By Pia Grochwoski
This month Six Degrees magazine ran multiple features on the theme of ethnic food and restaurants, “Dining with an Ethnic Twist: The popularity of ethnic restaurants in Finland continues to grow swiftly”. The proportion of ethnic restaurants in Finland continues to grow, making up 20% of the restaurant sector in Finland. It is worth noting many of these restaurants are also immigrant owned. Much of this is celebrated in that locals now have the chance to enjoy ethnic food closer to home: for vegetarians like myself it can become quite easy which restaurants to select when going out. Much of this is seen as supported as a representation of multiculturalism. What however is not talked about is the segmentation of the restaurant industry. Having worked a few years in the restaurant industry in Finland myself some key elements must be discussed before this is celebrated.

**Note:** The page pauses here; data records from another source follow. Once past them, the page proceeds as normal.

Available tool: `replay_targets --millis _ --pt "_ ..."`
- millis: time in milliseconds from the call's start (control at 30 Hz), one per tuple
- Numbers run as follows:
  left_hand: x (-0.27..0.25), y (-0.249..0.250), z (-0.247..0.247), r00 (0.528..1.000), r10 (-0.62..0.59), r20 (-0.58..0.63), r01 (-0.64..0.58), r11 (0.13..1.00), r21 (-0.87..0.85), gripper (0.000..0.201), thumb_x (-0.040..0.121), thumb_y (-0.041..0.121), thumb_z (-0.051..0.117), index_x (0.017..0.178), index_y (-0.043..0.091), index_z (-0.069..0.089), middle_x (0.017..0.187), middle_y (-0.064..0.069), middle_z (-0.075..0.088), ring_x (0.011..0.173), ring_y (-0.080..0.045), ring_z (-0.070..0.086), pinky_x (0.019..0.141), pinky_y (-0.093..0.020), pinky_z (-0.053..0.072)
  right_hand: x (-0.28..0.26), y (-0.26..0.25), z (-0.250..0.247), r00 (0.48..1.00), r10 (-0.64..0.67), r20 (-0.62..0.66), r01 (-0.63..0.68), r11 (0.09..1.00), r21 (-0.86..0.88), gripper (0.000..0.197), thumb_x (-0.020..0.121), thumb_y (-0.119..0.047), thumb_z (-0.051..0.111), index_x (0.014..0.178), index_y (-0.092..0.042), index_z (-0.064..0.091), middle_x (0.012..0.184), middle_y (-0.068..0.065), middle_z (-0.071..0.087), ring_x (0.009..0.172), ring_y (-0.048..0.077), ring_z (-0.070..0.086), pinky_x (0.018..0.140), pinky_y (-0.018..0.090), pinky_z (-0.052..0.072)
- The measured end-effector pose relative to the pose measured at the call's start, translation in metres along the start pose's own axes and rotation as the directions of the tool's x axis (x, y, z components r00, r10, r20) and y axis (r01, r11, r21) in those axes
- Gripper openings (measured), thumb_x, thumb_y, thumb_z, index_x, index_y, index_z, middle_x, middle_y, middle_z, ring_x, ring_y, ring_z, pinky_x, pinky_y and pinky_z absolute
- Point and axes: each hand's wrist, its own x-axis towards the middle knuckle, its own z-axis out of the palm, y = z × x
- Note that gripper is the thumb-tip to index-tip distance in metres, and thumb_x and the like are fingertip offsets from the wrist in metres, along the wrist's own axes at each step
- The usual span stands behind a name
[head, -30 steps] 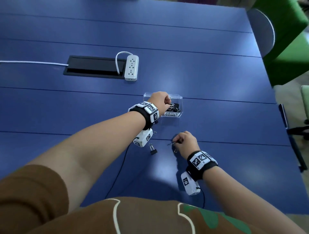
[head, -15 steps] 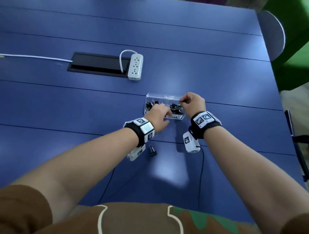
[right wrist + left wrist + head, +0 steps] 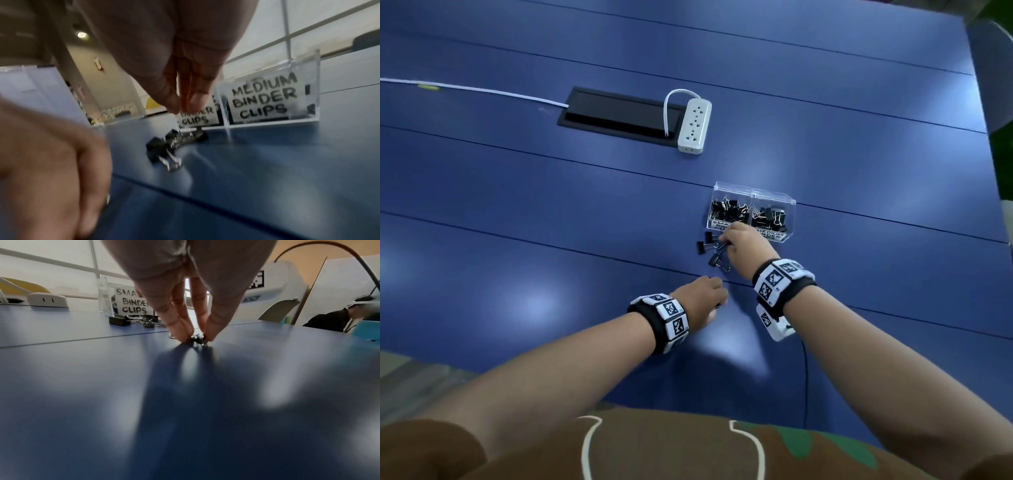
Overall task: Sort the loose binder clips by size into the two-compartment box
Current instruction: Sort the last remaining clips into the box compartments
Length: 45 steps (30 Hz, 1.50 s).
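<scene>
Binder clips (image 3: 709, 247): small, black-bodied, silver wire handles, scattered loose on the blue table (image 3: 517, 212) just in front of the clear two-compartment box (image 3: 755, 197). More black clips heaped inside both compartments; left one labelled for small binder clips, right one "MEDIUM BINDER CLIPS" on white paper against the near wall.

Left hand (image 3: 697, 301), nearer the body and apart from the cluster: fingers pointing down, fingertips (image 3: 180, 335) and thumb closed to a narrow pinch on one small black clip (image 3: 197, 339) still resting on the tabletop.

Right hand (image 3: 744, 245), just in front of the box, over the right edge of the loose cluster: fingers drawn together and pointing down, tips (image 3: 174, 105) close to one another above the clips. Blurred in the wrist view; a wire handle near the fingertips in the head view, but cannot tell whether anything is actually gripped.

White power strip (image 3: 694, 125) farther back beside a black cable hatch (image 3: 616, 114).
</scene>
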Motion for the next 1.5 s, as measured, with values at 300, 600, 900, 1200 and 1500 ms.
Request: replay_targets --millis 300,600,900,1200,1500 --pt "-0.008 -0.008 -0.003 0.998 -0.034 -0.048 0.034 0.999 0.0 0.028 0.086 0.002 0.044 0.107 0.013 0.058 0.116 -0.005 0.054 0.105 -0.028 0.043 0.079 -0.043 0.05 -0.027 0.018 0.026 0.989 0.149 -0.015 -0.149 0.989 -0.018 0.024 0.087 0.001 0.043 0.106 -0.004 0.057 0.114 0.012 0.054 0.11 0.032 0.046 0.087 0.037 0.042" --pt "-0.003 -0.021 -0.029 0.908 -0.164 -0.387 0.048 0.955 -0.291 0.024 0.076 0.002 0.054 0.089 0.017 0.066 0.091 0.0 0.065 0.085 -0.023 0.049 0.088 -0.036 0.045 -0.036 0.01 0.026 0.977 0.208 -0.035 -0.208 0.978 0.011 0.018 0.086 -0.013 0.053 0.097 0.0 0.059 0.107 0.016 0.053 0.102 0.034 0.052 0.083 0.041 0.048" --pt "0.035 -0.005 -0.093 0.865 -0.18 -0.468 -0.041 0.905 -0.424 0.022 0.077 0.005 0.057 0.09 0.021 0.065 0.094 -0.002 0.064 0.09 -0.022 0.054 0.081 -0.03 0.047 -0.034 0.028 -0.018 0.851 0.281 -0.444 -0.171 0.947 0.271 0.008 0.082 -0.015 0.059 0.084 -0.007 0.06 0.095 0.009 0.058 0.092 0.023 0.049 0.079 0.03 0.042" --pt "0.09 0.018 -0.128 0.906 -0.054 -0.421 -0.101 0.936 -0.337 0.026 0.079 0.002 0.056 0.095 0.02 0.065 0.093 -0.001 0.064 0.083 -0.015 0.05 0.077 -0.028 0.047 -0.048 0.025 -0.002 0.924 0.063 -0.377 -0.058 0.998 0.025 0.023 0.086 -0.003 0.049 0.098 -0.003 0.069 0.107 0.013 0.06 0.101 0.033 0.047 0.087 0.045 0.047" --pt "0.118 0.037 -0.123 0.958 0.07 -0.277 -0.107 0.987 -0.117 0.034 0.078 -0.006 0.05 0.101 0.015 0.064 0.1 -0.004 0.062 0.089 -0.019 0.049 0.083 -0.031 0.047 -0.058 -0.004 0.055 0.996 -0.035 -0.076 0.032 0.999 -0.032 0.044 0.081 0.0 0.049 0.125 0.0 0.054 0.128 0.016 0.053 0.113 0.038 0.05 0.097 0.046 0.046"
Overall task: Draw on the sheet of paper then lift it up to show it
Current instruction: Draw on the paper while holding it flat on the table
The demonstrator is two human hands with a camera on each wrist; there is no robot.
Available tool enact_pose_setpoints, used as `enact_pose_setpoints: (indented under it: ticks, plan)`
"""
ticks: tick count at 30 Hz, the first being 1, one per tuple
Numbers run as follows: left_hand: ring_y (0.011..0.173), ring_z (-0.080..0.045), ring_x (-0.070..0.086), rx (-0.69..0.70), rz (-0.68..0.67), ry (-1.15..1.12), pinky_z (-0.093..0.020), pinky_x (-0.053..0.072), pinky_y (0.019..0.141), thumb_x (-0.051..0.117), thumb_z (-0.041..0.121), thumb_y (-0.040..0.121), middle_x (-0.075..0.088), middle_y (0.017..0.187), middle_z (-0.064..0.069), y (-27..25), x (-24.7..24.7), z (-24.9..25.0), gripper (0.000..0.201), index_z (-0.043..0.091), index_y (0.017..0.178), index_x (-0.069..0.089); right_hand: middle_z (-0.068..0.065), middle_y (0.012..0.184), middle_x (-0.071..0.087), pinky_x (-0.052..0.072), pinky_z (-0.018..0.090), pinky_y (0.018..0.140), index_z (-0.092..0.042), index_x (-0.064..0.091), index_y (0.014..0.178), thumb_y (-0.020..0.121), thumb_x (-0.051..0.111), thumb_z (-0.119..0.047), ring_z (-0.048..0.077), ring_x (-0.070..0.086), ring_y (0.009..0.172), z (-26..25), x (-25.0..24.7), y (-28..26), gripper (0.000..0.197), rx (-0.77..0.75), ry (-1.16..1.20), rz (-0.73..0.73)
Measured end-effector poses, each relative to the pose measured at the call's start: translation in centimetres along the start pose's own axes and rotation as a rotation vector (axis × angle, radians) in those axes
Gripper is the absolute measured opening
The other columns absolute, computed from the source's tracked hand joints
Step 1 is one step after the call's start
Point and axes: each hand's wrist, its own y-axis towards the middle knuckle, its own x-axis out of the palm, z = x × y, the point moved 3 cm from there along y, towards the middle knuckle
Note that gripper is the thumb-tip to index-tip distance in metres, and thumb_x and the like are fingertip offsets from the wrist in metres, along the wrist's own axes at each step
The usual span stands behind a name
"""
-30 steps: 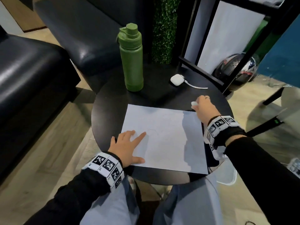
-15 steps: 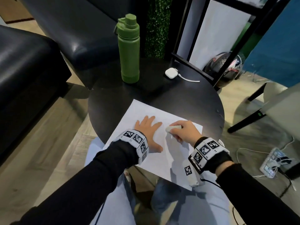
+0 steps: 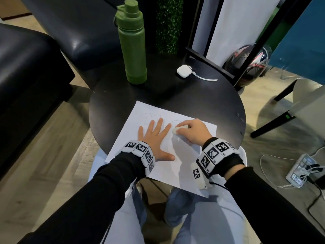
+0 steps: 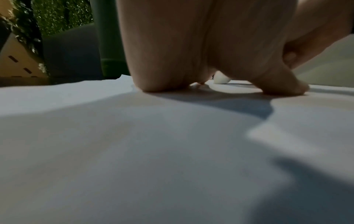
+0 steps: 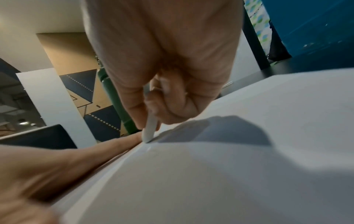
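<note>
A white sheet of paper (image 3: 179,166) lies askew on the round black table (image 3: 158,95), its near edge hanging over my lap. My left hand (image 3: 154,138) presses flat on the sheet with fingers spread. My right hand (image 3: 191,132) grips a short white stick (image 3: 179,129) whose tip touches the paper beside my left forefinger. A faint outline shows on the sheet just beyond my left fingertips. In the right wrist view the stick (image 5: 150,128) meets the paper (image 5: 229,181) right against the left finger (image 5: 95,151). The left wrist view shows my palm (image 4: 182,53) down on the paper (image 4: 153,151).
A tall green bottle (image 3: 132,44) and a white earbud case (image 3: 183,71) with its cable stand at the table's far side. Black sofas (image 3: 26,67) lie left, a black frame (image 3: 211,62) and helmet (image 3: 246,62) right. A power strip (image 3: 302,170) sits on the floor.
The sheet has turned and slid toward me. My left hand moved from its near-left edge to its middle. My right hand came from the far right corner to beside my left forefinger.
</note>
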Motion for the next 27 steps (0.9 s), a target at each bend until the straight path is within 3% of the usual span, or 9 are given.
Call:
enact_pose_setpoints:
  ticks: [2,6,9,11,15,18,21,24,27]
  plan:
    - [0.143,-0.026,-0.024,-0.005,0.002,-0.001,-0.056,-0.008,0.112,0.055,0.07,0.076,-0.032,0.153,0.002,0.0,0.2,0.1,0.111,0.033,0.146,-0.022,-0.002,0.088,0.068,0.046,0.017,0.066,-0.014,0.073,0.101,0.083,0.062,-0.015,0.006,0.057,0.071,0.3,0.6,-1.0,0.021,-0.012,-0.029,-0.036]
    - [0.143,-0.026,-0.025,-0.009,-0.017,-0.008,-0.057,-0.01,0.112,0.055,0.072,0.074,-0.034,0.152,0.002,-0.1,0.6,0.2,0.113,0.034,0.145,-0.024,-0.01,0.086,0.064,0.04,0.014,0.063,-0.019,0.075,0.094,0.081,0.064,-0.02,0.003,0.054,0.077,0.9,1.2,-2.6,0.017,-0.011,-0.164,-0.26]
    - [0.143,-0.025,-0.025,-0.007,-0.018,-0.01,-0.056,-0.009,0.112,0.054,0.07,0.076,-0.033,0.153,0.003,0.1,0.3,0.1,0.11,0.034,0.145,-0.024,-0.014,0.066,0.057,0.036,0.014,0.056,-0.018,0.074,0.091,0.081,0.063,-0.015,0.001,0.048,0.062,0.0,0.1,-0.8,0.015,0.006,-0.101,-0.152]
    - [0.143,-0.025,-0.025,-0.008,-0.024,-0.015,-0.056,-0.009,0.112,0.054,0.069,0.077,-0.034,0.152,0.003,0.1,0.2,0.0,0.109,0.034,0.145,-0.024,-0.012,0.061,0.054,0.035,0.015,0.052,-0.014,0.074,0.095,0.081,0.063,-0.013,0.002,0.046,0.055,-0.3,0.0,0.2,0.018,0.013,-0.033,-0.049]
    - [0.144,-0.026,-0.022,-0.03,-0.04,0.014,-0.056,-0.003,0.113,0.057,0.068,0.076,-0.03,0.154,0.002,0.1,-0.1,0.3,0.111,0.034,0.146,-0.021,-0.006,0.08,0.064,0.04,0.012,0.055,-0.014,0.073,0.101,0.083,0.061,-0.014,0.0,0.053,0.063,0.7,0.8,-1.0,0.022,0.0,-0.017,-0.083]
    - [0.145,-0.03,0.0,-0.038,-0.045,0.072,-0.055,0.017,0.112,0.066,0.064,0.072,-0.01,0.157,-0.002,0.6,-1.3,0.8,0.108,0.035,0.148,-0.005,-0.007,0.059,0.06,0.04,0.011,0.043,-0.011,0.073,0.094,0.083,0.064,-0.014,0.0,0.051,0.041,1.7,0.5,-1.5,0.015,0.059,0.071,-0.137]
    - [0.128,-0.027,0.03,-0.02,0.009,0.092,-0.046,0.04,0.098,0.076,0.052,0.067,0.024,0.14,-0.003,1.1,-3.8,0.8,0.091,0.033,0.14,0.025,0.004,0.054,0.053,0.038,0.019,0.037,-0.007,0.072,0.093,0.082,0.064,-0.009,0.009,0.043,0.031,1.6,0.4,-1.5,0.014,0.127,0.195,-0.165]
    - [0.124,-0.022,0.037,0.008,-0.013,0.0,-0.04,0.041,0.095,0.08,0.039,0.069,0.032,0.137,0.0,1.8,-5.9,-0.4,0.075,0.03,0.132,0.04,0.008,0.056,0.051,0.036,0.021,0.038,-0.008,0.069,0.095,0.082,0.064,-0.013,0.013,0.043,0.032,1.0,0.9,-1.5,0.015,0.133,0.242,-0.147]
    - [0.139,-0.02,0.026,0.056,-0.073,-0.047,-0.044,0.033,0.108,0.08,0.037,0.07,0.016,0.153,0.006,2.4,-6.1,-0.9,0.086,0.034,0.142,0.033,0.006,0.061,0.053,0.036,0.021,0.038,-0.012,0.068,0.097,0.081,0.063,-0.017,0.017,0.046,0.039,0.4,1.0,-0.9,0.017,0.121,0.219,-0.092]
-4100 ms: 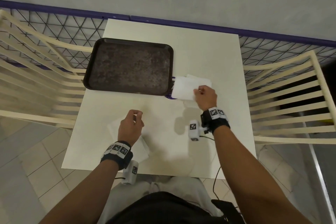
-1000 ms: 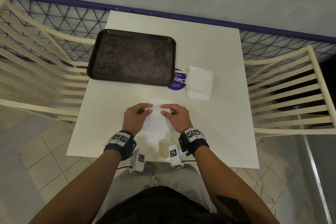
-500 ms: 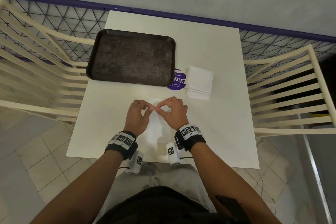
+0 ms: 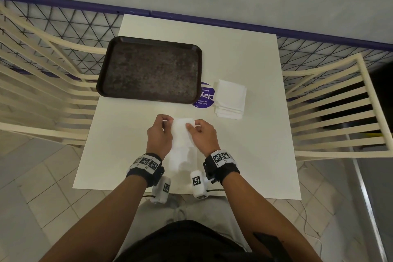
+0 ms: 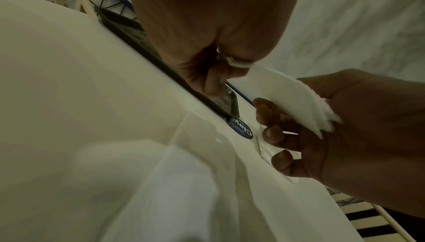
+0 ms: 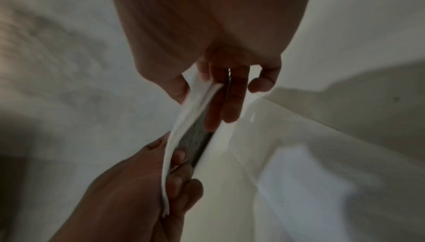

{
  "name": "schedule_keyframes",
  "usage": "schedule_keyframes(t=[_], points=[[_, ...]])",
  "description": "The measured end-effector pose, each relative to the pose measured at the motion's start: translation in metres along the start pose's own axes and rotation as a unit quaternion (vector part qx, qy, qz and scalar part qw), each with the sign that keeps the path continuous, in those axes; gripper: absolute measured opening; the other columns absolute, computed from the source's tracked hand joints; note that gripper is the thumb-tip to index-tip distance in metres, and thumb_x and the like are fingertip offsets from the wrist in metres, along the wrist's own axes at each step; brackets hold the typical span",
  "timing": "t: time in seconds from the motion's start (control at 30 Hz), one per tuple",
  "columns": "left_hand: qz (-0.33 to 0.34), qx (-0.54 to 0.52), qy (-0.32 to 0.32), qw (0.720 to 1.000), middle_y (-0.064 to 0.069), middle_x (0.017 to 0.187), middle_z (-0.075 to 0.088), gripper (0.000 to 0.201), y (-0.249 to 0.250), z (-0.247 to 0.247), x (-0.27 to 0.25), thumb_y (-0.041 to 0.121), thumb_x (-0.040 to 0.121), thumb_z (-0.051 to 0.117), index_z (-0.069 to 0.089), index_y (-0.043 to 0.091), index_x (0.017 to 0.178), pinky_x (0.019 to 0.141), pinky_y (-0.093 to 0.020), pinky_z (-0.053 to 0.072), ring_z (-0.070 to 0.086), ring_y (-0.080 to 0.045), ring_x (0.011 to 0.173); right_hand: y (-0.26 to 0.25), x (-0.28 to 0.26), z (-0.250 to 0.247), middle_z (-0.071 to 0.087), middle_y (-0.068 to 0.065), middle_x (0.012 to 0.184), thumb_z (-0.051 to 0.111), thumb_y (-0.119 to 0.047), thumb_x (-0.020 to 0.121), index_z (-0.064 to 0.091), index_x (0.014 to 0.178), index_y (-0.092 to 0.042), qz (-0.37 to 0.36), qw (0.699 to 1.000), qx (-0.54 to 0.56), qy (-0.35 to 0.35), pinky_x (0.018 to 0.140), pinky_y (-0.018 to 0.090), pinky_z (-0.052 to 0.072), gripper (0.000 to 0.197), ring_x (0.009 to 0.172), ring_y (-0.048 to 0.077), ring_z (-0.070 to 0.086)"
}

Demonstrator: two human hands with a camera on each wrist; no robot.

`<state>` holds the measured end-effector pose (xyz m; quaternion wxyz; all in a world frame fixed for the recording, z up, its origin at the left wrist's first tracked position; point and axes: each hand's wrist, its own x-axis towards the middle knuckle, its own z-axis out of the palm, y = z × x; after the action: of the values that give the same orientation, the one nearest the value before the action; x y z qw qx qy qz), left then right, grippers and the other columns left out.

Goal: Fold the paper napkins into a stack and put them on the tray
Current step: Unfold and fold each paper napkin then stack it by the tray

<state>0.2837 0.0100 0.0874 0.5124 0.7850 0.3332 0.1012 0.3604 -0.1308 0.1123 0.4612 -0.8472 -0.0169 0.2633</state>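
A white paper napkin [image 4: 180, 132] is held up between both hands over the table's near middle. My left hand [image 4: 160, 132] pinches its left top corner and my right hand [image 4: 201, 134] pinches its right top corner. The left wrist view shows the napkin [image 5: 287, 97] stretched from my left fingers [image 5: 230, 58] to my right hand [image 5: 356, 133]. In the right wrist view the napkin [image 6: 184, 124] is a bent sheet gripped by both hands. A stack of folded napkins [image 4: 230, 99] lies to the right of the dark brown tray [image 4: 150, 69], which holds nothing.
A white table [image 4: 244, 53] carries everything. A round purple sticker [image 4: 205, 95] sits between the tray and the stack. Cream slatted chairs [image 4: 340, 108] stand on both sides of the table. A mesh fence with a purple rail [image 4: 212, 20] runs behind it.
Both hands lifted the napkin's far edge off the table and raised it. Four seconds ago my right hand was at the stack and my left hand rested on a napkin.
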Motion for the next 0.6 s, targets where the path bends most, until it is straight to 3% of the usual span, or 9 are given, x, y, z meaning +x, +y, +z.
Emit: schedule_keyframes(t=[0.07, 0.1, 0.17, 0.27, 0.37, 0.47, 0.6], points=[[0.004, 0.004, 0.009, 1.000, 0.002, 0.091, 0.069, 0.016, 0.003, 0.001, 0.002, 0.020, 0.110, 0.046, 0.062, 0.022, 0.106, 0.069, -0.029, 0.047, 0.061, -0.011, 0.074, 0.002, 0.000, -0.001, 0.052, -0.008, 0.071, 0.068, -0.030, 0.092, 0.056, 0.076, -0.020, -0.009, 0.999, -0.024, -0.025, 0.073, 0.029, 0.042, 0.023, 0.069, 0.012, 0.048], [0.005, 0.005, 0.013, 1.000, 0.002, 0.091, 0.069, 0.016, 0.003, 0.001, 0.003, 0.021, 0.110, 0.046, 0.062, 0.022, 0.108, 0.069, -0.029, 0.046, 0.061, -0.011, 0.073, 0.003, 0.003, -0.003, 0.052, -0.010, 0.066, 0.069, -0.026, 0.091, 0.053, 0.071, -0.022, -0.012, 0.999, -0.036, -0.033, 0.072, 0.029, 0.043, 0.026, 0.065, 0.011, 0.049], [0.004, 0.008, 0.012, 1.000, 0.001, 0.086, 0.068, 0.016, 0.004, 0.002, 0.005, 0.027, 0.110, 0.047, 0.062, 0.023, 0.115, 0.068, -0.033, 0.051, 0.062, -0.014, 0.071, 0.002, 0.011, -0.011, 0.062, -0.007, 0.072, 0.070, -0.027, 0.088, 0.060, 0.076, -0.023, -0.007, 0.999, -0.034, -0.028, 0.077, 0.038, 0.056, 0.016, 0.072, 0.016, 0.061], [-0.028, 0.013, -0.032, 0.999, 0.003, 0.076, 0.070, 0.025, 0.002, 0.003, 0.008, 0.040, 0.109, 0.046, 0.058, 0.026, 0.126, 0.067, -0.047, 0.061, 0.064, -0.020, 0.063, -0.004, 0.038, -0.037, 0.071, -0.001, 0.087, 0.067, -0.028, 0.085, 0.064, 0.083, -0.023, -0.011, 0.999, -0.028, 0.027, 0.085, 0.048, 0.058, 0.007, 0.086, 0.026, 0.068], [-0.051, 0.031, -0.075, 0.995, 0.006, 0.076, 0.074, 0.024, -0.006, 0.002, 0.007, 0.041, 0.107, 0.047, 0.061, 0.028, 0.121, 0.074, -0.051, 0.062, 0.066, -0.019, 0.065, -0.013, 0.072, -0.078, 0.071, 0.004, 0.094, 0.065, -0.026, 0.089, 0.064, 0.090, -0.018, 0.007, 0.994, -0.038, 0.104, 0.089, 0.044, 0.056, 0.009, 0.089, 0.029, 0.068], [-0.072, 0.044, -0.096, 0.992, 0.007, 0.078, 0.075, 0.023, -0.012, 0.000, 0.005, 0.040, 0.106, 0.048, 0.064, 0.027, 0.116, 0.078, -0.048, 0.061, 0.070, -0.019, 0.070, -0.012, 0.102, -0.116, 0.070, 0.008, 0.101, 0.062, -0.024, 0.092, 0.068, 0.098, -0.011, 0.035, 0.984, -0.078, 0.153, 0.088, 0.028, 0.048, 0.015, 0.098, 0.031, 0.064], [-0.085, 0.070, -0.101, 0.989, 0.007, 0.081, 0.076, 0.023, -0.015, -0.003, 0.001, 0.036, 0.106, 0.049, 0.066, 0.024, 0.114, 0.078, -0.040, 0.060, 0.071, -0.018, 0.073, -0.005, 0.123, -0.137, 0.068, 0.011, 0.125, 0.060, -0.021, 0.095, 0.068, 0.119, -0.007, 0.078, 0.977, -0.109, 0.166, 0.096, 0.028, 0.043, 0.029, 0.120, 0.032, 0.059]])
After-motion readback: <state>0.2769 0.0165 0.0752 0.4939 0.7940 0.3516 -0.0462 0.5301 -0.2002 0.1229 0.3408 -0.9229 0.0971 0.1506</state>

First of all, the restaurant industry is highly unregulated in terms of labour laws. Non-Finns working in these industries are often not appropriately informed of their rights, many of them can spend their entire days working in a restaurant that they don’t own. When I would meet colleagues after work some of them barely could orientate themselves in Helsinki as they never had the chance to leave their workplace. Others due to limited language ability are not capable of describing the abuse they face, or learn what is appropriate and decent working conditions. Immigrants can be easily exploited in the restaurant industry. They are also less likely to have the social ties or linguistic ability to direct a complaint. I do take care to watch for key elements of labour law abuse when visiting a restaurant, low prices, a single lonely worker running the whole place can be a telltale sign.
Secondly, there is an ethnic hierarchy in the industry. Immigrants make up a large portion of the restaurant sector, but similar too many other places in Finland face a glass ceiling. If you ever have the chance to go to a restaurant in central Helsinki, be it Italian, Finnish or other; much of the front end staff (wait staff, bartenders, host and hostesses) are Finnish or white. Finns working at ethnic restaurants (other than Finnish owned ethnic restaurants) are few and far between, this is a representation of differential pay increments. Ethnic restaurants often offer lower salaries. Back room staff (cooks, chefs, food-runners, dishwashers, cleaners) tends to be more diverse. I have rarely seen anything but an African-origin dishwasher. What surprises me about many I have spoken to is how well educated they are and their high language ability in Finnish and English. They could do much more than working as a dishwashing for less than 10€ and hour. The reason why they aren’t the elephant in the room we are all speaking of. There are few exceptions, however its apparent to me that many higher end restaurants seem to prefer a white face up front.
Which brings me to my final point. While there are some few changes being made up front: what is clear here, and what can’t be ignored is a clear barrier to immigrants in this sector-like many others. Many, if they want to advance in the sector would have to start their business: and hope it’s a success. This is facilitated by starttiraha, its one of the few avenues that is clearly open for immigrants to escape the dead end jobs in the restaurant business. The large portion of kebab shops for example aren’t are manifestation of Finnish demands for lean cuts of meat on bread: but rather a representation of a large portion of immigrants, particularly from the Middle East, unable to access decent employment by other means. Popularity and an interest in ethnic food make the starting up of ethnic restaurants more likely to be a success or lead to a sustainable livelihood.
Before celebrating the creation of ethnic restaurants, one should look at the social forces behind the fact that 3% of the population makes up 20% of a particular sector. One that is well documented to be one of the most exploitive.